**WHAT YOU WILL DO**. The answer should hold nothing but the lines from the one with "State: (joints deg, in" through the end of the listing below, each exactly as written.
*** GIVEN INFORMATION ***
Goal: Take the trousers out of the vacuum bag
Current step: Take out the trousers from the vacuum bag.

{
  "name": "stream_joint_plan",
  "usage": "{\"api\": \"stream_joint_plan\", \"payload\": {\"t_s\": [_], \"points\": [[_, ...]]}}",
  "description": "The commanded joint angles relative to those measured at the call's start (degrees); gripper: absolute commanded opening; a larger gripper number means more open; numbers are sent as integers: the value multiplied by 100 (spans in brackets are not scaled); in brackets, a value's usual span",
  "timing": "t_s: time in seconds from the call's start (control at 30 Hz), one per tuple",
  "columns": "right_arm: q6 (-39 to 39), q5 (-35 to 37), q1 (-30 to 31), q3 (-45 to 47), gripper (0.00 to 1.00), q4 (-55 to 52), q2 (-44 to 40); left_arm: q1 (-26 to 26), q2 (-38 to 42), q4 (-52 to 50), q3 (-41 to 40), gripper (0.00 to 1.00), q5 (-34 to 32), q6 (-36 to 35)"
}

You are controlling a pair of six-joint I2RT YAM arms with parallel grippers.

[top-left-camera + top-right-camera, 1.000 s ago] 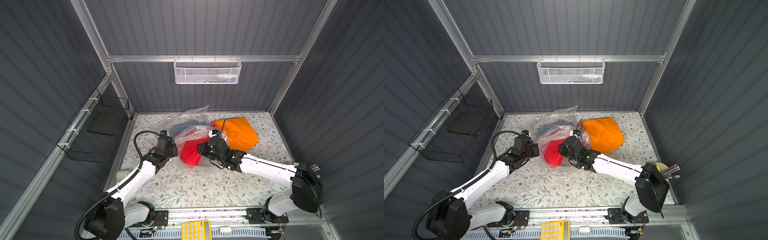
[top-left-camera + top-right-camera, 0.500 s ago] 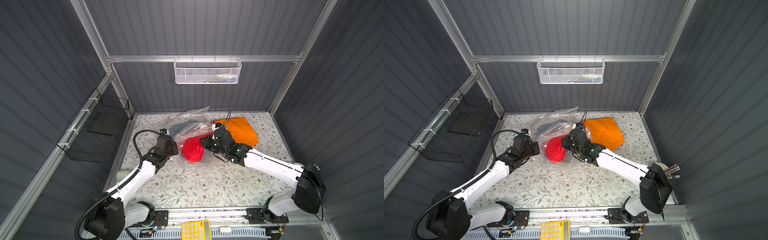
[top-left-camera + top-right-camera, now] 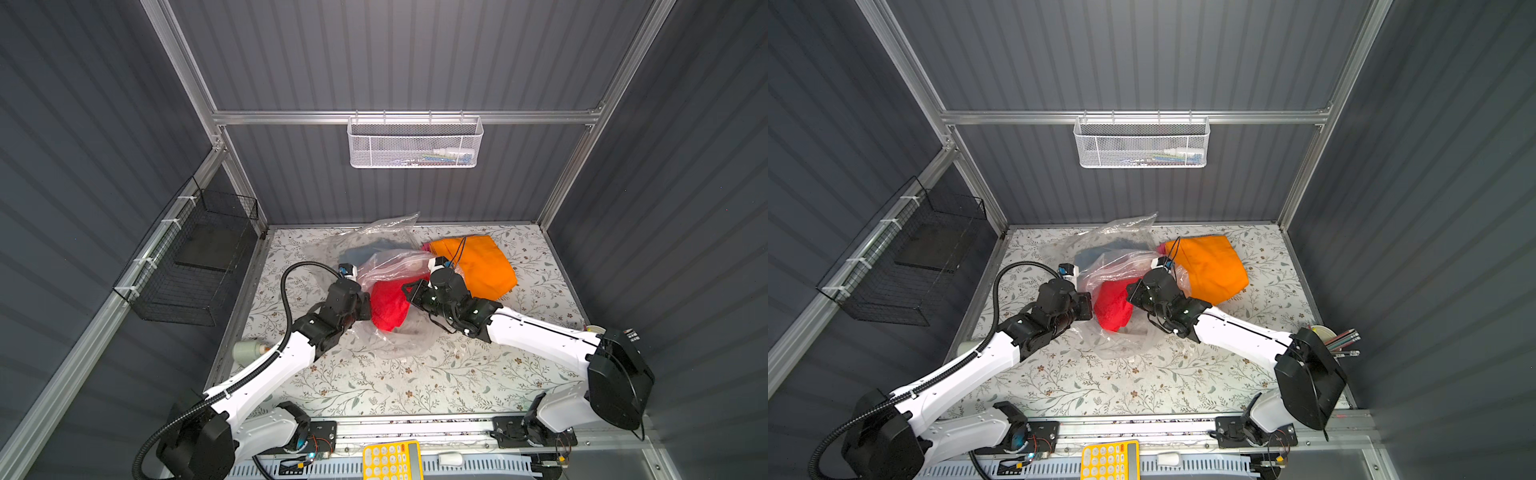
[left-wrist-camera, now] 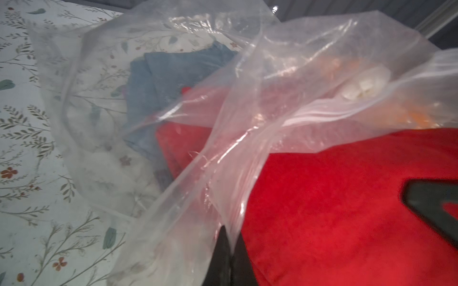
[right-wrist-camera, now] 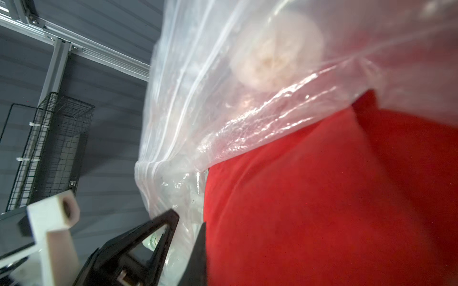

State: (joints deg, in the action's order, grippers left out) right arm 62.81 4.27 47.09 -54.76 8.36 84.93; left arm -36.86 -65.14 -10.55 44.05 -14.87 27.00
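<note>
Right hand (image 3: 409, 291) has eased back, shut beside red trousers (image 3: 388, 305); only left wrist shows left hand (image 4: 230, 250) clamping vacuum bag (image 4: 223, 74).

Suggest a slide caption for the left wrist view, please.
Left gripper pinching the vacuum bag beside the red trousers, denim trousers deeper inside.

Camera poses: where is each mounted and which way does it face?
Top views: stereo pair high over the robot's base, looking down on the floral table; left arm, right arm whole.
Left wrist: low, faces the clear crinkly plastic vacuum bag; left gripper pinches its film.
Right wrist: low, faces red cloth trousers, black wire basket beyond; own body unclear.
Shared: both wrist views show the round white valve cap.
</note>
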Motion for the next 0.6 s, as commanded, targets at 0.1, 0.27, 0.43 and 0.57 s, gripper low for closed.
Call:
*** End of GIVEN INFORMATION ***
**ANSWER TO THE EXERCISE**.
State: (joints deg, in the action's order, grippers left out) right arm 62.81 4.27 47.09 -54.76 8.36 84.93; left arm -36.86 -65.14 -10.55 44.05 -14.87 27.00
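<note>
Right hand (image 3: 409, 291) has eased back, shut beside red trousers (image 3: 388, 305); only left wrist shows left hand (image 4: 230, 250) clamping vacuum bag (image 4: 223, 74).

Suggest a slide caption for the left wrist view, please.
Left gripper pinching the vacuum bag beside the red trousers, denim trousers deeper inside.

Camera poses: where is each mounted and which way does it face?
Top views: stereo pair high over the robot's base, looking down on the floral table; left arm, right arm whole.
Left wrist: low, faces the clear crinkly plastic vacuum bag; left gripper pinches its film.
Right wrist: low, faces red cloth trousers, black wire basket beyond; own body unclear.
Shared: both wrist views show the round white valve cap.
</note>
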Motion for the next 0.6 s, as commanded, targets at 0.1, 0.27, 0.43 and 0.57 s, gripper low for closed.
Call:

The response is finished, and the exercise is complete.